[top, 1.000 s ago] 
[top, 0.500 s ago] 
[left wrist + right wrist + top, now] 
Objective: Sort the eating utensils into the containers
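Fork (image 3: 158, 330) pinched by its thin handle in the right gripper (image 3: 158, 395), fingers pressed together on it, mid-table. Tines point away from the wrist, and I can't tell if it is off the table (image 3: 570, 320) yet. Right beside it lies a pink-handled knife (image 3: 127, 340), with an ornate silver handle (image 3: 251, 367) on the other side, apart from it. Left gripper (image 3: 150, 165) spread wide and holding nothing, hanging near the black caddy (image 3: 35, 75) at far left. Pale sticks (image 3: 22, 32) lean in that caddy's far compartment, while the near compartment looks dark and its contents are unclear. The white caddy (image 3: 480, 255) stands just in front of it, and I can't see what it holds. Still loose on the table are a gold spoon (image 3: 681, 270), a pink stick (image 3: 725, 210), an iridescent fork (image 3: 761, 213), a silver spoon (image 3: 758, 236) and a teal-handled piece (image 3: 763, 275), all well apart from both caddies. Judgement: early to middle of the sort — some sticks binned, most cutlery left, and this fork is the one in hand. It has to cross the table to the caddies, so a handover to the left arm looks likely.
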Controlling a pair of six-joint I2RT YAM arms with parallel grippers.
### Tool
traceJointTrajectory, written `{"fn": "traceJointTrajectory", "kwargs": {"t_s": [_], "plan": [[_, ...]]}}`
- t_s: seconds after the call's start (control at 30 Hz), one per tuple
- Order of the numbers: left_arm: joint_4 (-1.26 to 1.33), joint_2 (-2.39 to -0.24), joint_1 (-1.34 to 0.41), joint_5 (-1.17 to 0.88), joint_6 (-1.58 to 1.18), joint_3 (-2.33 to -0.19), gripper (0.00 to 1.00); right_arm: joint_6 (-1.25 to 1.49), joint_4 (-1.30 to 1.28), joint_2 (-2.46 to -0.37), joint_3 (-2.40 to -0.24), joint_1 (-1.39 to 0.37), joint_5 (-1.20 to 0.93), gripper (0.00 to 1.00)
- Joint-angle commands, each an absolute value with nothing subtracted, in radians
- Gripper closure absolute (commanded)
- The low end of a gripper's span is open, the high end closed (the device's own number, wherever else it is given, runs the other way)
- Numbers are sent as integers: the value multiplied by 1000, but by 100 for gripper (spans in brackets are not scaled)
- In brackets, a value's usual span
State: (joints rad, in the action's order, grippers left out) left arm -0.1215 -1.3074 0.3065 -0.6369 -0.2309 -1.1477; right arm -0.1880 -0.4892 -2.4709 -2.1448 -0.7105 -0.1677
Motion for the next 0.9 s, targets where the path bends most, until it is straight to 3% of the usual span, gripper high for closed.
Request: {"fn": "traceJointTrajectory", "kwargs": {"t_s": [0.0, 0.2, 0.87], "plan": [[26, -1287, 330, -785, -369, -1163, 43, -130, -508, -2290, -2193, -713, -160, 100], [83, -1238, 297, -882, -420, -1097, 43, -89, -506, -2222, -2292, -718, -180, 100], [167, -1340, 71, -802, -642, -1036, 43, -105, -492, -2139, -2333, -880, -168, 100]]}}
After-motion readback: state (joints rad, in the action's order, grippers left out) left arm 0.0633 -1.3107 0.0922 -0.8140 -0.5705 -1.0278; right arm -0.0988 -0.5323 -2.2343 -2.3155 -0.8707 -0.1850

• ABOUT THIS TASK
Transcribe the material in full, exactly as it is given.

• TASK RESULT
[top, 1.000 s ago] 
[top, 0.500 s ago] 
[left wrist + right wrist + top, now] 
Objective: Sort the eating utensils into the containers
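Fork (image 3: 158, 330) pinched by its thin handle in the right gripper (image 3: 158, 395), fingers pressed together on it, mid-table. Tines point away from the wrist, and I can't tell if it is off the table (image 3: 570, 320) yet. Right beside it lies a pink-handled knife (image 3: 127, 340), with an ornate silver handle (image 3: 251, 367) on the other side, apart from it. Left gripper (image 3: 150, 165) spread wide and holding nothing, hanging near the black caddy (image 3: 35, 75) at far left. Pale sticks (image 3: 22, 32) lean in that caddy's far compartment, while the near compartment looks dark and its contents are unclear. The white caddy (image 3: 480, 255) stands just in front of it, and I can't see what it holds. Still loose on the table are a gold spoon (image 3: 681, 270), a pink stick (image 3: 725, 210), an iridescent fork (image 3: 761, 213), a silver spoon (image 3: 758, 236) and a teal-handled piece (image 3: 763, 275), all well apart from both caddies. Judgement: early to middle of the sort — some sticks binned, most cutlery left, and this fork is the one in hand. It has to cross the table to the caddies, so a handover to the left arm looks likely.
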Controlling a pair of six-joint I2RT YAM arms with parallel grippers.
### Tool
traceJointTrajectory, written `{"fn": "traceJointTrajectory", "kwargs": {"t_s": [_], "plan": [[_, ...]]}}`
- t_s: seconds after the call's start (control at 30 Hz), one per tuple
- Order of the numbers: left_arm: joint_4 (-1.26 to 1.33), joint_2 (-2.39 to -0.24), joint_1 (-1.34 to 0.41), joint_5 (-1.17 to 0.88), joint_6 (-1.58 to 1.18), joint_3 (-2.33 to -0.19), gripper (0.00 to 1.00); right_arm: joint_6 (-1.25 to 1.49), joint_4 (-1.30 to 1.28), joint_2 (-2.46 to -0.37), joint_3 (-2.40 to -0.24), joint_1 (-1.39 to 0.37), joint_5 (-1.20 to 0.93), gripper (0.00 to 1.00)
- Joint-angle commands, each an absolute value with nothing subtracted, in radians
- Gripper closure absolute (commanded)
- The low end of a gripper's span is open, the high end closed (the device's own number, wherever else it is given, runs the other way)
- Numbers are sent as integers: the value multiplied by 1000, but by 100 for gripper (spans in brackets are not scaled)
- In brackets, a value's usual span
State: (joints rad, in the action's order, grippers left out) left arm -0.1215 -1.3074 0.3065 -0.6369 -0.2309 -1.1477; right arm -0.1880 -0.4892 -2.4709 -2.1448 -0.7105 -0.1677
Motion for the next 0.9 s, targets where the path bends most, until it is straight to 3% of the usual span, gripper high for closed.
Request: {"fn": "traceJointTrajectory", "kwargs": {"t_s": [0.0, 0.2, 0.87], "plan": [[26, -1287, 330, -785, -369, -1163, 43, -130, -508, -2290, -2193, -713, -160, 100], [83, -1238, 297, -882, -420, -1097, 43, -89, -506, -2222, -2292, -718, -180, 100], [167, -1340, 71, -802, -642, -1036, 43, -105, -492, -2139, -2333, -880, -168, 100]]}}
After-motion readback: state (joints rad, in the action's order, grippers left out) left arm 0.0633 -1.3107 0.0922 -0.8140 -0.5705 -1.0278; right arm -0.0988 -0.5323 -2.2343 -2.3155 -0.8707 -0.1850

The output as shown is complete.